§ Instructions for the task
Please work out how many lines in the entries contain "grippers", then give that number with nothing added.

§ Data records
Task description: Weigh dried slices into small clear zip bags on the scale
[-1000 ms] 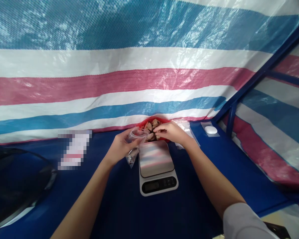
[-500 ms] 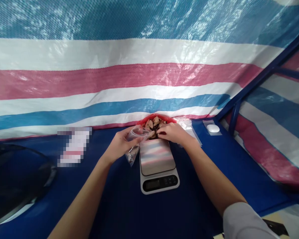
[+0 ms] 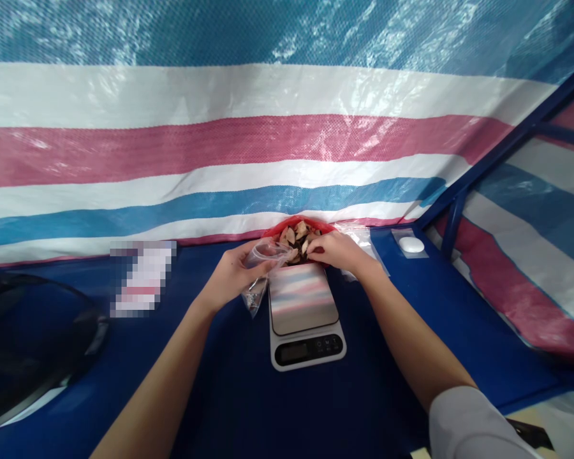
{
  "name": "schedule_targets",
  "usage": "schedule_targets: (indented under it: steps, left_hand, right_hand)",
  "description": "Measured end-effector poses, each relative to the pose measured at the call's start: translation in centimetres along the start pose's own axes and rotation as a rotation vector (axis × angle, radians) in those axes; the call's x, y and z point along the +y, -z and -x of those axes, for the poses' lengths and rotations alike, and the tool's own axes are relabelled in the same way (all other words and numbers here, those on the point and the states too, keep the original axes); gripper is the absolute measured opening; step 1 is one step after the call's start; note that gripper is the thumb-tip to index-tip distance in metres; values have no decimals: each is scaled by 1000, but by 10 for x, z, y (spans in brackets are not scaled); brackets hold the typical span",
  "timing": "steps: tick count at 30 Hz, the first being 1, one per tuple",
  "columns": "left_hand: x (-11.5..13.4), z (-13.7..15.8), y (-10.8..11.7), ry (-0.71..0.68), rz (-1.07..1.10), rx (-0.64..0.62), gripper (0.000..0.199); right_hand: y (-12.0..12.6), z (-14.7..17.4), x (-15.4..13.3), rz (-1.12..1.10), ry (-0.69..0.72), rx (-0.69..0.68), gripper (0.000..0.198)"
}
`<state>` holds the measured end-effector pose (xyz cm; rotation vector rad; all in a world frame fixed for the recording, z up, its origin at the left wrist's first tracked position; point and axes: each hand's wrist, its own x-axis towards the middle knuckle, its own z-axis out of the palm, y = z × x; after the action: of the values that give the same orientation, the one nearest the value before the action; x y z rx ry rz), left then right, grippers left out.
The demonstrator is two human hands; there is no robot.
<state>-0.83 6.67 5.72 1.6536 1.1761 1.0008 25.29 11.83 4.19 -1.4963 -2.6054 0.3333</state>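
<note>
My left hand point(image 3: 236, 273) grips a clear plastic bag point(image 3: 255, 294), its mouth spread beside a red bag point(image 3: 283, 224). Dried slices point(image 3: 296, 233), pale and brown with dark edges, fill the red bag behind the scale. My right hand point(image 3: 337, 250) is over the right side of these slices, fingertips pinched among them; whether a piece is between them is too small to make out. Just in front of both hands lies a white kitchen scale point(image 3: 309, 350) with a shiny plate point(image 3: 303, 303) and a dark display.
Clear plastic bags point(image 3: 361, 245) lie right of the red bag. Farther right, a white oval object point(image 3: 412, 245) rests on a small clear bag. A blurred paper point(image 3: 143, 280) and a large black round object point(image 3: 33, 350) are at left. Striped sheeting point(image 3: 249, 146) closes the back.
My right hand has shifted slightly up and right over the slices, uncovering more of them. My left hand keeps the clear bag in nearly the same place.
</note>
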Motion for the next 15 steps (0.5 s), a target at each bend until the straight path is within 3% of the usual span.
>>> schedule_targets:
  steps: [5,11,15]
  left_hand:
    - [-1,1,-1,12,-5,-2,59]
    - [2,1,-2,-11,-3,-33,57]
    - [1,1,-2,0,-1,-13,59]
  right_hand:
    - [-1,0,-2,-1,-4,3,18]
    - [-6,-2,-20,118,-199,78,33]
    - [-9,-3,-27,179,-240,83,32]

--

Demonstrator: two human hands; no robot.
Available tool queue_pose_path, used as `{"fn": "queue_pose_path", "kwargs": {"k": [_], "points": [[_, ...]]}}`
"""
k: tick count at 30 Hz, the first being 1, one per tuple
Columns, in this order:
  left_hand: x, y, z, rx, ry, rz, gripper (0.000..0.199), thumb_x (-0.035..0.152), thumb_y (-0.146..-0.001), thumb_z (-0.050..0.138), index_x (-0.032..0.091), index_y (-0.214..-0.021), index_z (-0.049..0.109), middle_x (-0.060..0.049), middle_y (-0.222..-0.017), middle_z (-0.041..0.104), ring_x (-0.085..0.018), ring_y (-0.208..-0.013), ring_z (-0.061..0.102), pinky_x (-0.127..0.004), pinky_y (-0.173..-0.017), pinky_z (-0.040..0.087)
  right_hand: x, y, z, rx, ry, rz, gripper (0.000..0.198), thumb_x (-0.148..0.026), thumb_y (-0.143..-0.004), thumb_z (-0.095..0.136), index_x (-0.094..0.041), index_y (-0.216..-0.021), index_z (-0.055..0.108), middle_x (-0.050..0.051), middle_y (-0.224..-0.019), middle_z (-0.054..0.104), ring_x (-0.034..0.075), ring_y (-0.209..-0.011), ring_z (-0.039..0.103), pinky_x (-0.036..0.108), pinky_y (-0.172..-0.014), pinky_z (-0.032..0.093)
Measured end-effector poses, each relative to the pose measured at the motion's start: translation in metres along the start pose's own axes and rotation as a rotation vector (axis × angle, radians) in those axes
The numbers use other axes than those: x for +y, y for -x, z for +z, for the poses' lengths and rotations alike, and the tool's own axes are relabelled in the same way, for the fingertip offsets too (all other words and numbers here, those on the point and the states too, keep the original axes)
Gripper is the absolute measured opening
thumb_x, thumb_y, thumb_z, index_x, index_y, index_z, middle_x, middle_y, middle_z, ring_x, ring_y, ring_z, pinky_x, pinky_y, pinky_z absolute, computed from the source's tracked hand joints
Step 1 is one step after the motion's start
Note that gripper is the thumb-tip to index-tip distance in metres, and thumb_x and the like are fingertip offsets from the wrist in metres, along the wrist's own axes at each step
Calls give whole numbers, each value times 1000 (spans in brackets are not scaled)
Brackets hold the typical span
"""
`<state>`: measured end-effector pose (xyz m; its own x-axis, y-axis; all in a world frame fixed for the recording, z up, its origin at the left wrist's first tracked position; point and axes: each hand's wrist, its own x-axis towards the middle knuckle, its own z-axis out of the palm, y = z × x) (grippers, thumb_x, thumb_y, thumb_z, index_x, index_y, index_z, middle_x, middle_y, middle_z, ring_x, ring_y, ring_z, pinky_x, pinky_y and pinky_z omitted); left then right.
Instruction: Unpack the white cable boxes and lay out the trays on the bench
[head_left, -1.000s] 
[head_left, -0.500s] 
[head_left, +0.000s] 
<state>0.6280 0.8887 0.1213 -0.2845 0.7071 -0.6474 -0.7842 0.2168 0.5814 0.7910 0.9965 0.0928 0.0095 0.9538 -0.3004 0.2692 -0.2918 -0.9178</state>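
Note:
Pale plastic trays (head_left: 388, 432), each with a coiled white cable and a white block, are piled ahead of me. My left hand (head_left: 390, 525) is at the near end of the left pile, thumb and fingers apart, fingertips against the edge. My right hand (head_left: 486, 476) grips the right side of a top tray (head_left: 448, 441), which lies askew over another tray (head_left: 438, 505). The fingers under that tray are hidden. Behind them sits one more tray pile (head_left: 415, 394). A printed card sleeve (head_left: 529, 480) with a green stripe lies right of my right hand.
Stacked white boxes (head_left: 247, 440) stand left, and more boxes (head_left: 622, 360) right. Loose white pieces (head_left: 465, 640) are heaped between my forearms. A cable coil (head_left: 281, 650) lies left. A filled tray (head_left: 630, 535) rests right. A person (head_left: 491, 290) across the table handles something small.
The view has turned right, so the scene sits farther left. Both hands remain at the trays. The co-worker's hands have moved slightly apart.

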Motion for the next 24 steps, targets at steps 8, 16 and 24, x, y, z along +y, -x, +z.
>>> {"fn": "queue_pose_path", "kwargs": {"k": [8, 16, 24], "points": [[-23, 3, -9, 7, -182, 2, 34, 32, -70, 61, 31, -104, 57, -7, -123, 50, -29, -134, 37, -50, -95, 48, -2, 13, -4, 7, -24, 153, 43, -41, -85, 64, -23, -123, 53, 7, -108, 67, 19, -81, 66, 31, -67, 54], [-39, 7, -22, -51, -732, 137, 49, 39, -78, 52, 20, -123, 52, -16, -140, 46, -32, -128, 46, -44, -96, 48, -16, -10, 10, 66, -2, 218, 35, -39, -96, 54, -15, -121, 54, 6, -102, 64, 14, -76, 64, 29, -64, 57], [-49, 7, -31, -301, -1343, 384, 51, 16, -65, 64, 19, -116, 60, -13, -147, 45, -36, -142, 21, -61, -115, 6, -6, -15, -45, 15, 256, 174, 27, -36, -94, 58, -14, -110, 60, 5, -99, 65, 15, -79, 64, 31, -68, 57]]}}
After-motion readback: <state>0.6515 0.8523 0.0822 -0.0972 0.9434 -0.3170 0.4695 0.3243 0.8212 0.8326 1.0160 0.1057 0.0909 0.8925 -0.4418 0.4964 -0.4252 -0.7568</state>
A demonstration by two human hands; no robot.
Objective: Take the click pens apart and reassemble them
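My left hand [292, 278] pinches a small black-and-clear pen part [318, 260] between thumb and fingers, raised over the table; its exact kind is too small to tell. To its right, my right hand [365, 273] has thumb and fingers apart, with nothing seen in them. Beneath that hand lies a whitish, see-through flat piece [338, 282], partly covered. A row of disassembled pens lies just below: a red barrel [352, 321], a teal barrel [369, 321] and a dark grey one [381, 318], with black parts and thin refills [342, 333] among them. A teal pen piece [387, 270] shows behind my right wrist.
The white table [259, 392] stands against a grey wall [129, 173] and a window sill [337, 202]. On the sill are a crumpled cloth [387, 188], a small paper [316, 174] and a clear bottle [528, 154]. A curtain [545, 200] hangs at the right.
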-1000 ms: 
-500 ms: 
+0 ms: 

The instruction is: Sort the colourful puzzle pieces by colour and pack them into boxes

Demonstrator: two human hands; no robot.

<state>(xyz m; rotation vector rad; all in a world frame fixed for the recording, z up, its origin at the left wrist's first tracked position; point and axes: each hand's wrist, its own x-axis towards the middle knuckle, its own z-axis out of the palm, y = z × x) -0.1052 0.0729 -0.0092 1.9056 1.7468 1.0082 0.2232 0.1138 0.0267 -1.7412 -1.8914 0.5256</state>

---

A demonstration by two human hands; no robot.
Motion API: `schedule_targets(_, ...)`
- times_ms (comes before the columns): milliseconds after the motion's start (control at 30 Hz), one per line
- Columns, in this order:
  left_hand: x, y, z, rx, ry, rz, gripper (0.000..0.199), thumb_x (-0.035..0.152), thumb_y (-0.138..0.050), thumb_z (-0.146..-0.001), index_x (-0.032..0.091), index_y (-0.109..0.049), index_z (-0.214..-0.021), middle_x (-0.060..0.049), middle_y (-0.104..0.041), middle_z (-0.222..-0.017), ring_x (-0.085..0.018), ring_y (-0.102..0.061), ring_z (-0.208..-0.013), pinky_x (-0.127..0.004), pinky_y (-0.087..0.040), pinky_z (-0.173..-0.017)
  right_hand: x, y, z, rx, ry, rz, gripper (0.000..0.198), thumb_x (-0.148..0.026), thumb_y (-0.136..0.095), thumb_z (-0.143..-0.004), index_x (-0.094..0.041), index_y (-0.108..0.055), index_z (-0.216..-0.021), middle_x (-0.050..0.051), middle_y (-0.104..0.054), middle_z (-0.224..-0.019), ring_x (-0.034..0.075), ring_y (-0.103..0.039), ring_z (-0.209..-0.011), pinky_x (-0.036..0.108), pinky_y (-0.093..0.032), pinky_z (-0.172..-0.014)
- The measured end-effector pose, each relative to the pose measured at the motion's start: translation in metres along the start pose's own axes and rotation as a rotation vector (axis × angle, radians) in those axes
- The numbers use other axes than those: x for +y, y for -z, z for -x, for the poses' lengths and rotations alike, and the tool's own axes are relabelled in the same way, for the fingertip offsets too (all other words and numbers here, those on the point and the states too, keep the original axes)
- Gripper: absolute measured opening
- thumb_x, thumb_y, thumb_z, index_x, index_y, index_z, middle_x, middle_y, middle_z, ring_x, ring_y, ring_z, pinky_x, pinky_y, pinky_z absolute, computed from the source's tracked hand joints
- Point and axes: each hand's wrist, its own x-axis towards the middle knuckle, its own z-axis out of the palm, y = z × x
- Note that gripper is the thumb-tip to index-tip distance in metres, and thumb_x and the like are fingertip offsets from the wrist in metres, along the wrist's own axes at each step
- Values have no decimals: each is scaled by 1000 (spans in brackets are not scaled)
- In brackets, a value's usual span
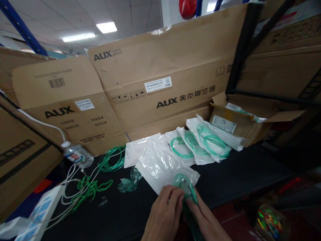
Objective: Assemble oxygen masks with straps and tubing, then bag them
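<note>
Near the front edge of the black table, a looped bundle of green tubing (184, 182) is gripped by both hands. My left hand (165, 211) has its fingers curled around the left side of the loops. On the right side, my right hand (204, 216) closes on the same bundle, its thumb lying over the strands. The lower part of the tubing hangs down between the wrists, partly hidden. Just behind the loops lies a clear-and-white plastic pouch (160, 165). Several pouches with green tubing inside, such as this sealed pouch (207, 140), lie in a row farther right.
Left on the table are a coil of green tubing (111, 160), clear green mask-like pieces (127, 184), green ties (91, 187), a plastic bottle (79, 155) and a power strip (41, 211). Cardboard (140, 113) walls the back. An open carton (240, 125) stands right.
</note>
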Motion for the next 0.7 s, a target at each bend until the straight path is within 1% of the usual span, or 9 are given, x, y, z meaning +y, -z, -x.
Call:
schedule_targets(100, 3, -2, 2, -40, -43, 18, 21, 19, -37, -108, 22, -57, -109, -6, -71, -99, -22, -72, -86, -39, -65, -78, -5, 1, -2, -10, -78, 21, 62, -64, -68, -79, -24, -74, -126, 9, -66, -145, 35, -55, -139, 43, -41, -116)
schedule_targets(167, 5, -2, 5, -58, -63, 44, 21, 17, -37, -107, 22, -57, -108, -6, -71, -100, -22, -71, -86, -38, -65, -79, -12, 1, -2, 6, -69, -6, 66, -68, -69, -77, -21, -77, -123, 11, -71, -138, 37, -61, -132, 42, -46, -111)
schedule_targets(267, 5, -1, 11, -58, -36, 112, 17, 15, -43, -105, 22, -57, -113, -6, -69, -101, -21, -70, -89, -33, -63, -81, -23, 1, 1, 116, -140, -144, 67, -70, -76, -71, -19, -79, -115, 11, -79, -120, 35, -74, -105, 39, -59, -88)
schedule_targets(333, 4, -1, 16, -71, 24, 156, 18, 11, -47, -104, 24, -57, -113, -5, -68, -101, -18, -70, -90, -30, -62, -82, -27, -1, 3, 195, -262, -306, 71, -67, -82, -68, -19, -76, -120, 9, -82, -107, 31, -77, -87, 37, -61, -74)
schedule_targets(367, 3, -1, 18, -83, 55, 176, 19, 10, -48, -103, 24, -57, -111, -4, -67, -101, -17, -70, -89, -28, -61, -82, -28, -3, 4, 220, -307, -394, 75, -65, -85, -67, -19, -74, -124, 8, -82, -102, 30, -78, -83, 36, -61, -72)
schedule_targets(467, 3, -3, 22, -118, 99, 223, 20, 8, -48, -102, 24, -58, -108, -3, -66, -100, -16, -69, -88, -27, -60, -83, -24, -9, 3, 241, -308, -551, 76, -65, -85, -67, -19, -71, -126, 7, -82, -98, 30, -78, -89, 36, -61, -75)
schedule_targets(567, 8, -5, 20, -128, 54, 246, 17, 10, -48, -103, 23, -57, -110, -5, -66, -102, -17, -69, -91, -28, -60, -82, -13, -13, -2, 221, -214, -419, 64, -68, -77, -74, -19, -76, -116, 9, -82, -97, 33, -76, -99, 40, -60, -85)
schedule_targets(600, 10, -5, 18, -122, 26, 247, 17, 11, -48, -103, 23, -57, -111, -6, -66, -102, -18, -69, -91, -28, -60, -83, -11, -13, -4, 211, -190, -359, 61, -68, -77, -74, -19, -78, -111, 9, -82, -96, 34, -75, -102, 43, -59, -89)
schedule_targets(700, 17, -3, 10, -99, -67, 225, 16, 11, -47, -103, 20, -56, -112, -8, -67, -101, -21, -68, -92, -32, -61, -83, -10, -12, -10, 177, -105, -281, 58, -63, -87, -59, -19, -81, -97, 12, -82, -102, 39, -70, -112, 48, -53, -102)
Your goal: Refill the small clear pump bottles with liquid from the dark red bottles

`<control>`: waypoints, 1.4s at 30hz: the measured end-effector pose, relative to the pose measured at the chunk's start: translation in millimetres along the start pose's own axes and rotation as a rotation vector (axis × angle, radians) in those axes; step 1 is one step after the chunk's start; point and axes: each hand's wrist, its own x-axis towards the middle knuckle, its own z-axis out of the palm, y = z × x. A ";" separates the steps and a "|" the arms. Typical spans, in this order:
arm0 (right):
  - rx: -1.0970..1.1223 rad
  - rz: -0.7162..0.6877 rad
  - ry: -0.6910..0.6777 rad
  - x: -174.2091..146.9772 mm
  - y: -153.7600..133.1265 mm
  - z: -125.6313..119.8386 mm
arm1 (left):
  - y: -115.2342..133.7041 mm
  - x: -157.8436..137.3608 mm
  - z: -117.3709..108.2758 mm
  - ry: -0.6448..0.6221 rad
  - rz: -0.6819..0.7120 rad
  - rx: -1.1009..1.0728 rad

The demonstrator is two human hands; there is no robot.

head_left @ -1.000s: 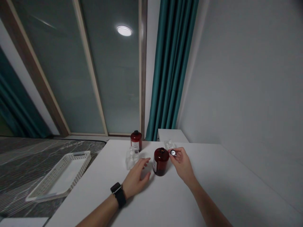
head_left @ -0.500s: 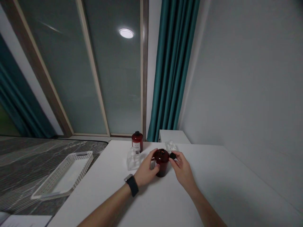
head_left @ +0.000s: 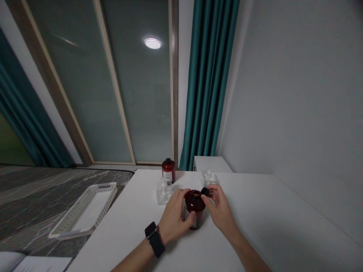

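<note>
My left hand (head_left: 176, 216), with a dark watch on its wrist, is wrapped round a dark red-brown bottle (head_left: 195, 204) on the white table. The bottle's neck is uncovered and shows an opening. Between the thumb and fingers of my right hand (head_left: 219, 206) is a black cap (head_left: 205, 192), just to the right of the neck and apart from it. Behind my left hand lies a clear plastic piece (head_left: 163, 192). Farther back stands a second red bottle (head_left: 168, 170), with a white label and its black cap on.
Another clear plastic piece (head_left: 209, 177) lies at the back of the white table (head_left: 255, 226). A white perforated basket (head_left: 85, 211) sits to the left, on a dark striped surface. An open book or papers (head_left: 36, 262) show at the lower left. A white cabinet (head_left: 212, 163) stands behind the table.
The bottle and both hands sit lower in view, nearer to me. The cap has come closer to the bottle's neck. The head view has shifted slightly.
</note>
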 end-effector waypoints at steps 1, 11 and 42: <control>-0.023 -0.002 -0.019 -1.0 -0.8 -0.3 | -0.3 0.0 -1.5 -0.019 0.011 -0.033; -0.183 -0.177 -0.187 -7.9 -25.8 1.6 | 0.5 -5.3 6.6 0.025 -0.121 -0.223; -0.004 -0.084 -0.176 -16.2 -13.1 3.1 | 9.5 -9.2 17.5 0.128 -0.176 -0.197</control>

§ Finished task
2